For many of us who grew up during the Cold War (or who simply study 20th Century history), old habits are hard to break.  We remember the Soviet Union, which was a bed rock ally of every left-wing government and movement in the world.  In the right/left dichotomy, the Soviet Union was on the left.

Of course, for most of its history (with the notable exception of  the Soviet period), Russia was a reactionary power.  In the 19th Century, winds of change were causing monarchies to either topple (France) or to cede power to democratic processes (the UK, and to a lesser degree Italy and Germany).  Russia was the exception.  It remained an autocratic monarchy until the end of World War I.  And in social and economic policy, it remained deeply reactionary, with freedom of Russia's serfs not occurring until 1861.

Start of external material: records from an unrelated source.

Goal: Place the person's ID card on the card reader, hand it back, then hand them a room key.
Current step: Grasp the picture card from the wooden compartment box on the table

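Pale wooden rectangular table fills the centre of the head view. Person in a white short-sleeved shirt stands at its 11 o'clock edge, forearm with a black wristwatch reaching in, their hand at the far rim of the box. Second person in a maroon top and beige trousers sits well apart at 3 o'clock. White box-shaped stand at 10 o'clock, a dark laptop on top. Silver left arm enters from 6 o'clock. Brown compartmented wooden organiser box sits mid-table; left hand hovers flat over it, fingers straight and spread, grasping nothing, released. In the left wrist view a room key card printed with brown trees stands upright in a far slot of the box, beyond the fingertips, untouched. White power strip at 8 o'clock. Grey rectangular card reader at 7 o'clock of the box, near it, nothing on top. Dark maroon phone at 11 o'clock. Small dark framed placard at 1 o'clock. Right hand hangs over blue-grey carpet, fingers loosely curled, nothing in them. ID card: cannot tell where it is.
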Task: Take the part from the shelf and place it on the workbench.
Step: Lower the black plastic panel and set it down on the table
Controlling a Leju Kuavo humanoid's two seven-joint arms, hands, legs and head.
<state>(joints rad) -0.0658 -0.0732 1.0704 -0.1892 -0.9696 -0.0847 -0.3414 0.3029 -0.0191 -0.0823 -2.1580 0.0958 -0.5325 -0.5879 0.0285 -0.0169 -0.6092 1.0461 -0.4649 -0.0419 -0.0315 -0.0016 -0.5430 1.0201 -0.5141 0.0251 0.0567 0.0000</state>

The key to understanding Russia today, in my view, is to recognize that Russia has reverted back to its reactionary roots.  This is true both domestically and in its foreign affairs.  While gay rights are ascendant throughout much of Europe, repression of the LBGT community in Russia is on the rise.  While the rest of Europe has become deeply secular and un-churched, Russia's Orthodox Church is increasingly  powerful in political affairs.

Even apart from efforts by Russia to influence political development worldwide, conservatives across the world have expressed admiration for Putin's Russia.  Right wing Christians in the U.S. like Russia on social policy, and the French traditional conservative  candidate (Fillon) also expressed admiration for Russia based on its conservative social policies.  And, as we now know, Russia has been actively supporting reactionary forces across the world (including LePen in France).

Clearly, Russia has geopolitical reasons to support the right in Europe even aside from ideology.  It wants to disrupt NATO and the EU, and the right is the best vehicle to do so.  (Mush as the Left was the best vehicle to do so during the Cold War).  Nonetheless, I think we miss the big picture here if we don't begin to take into account that Russia is, once again, a reactionary power.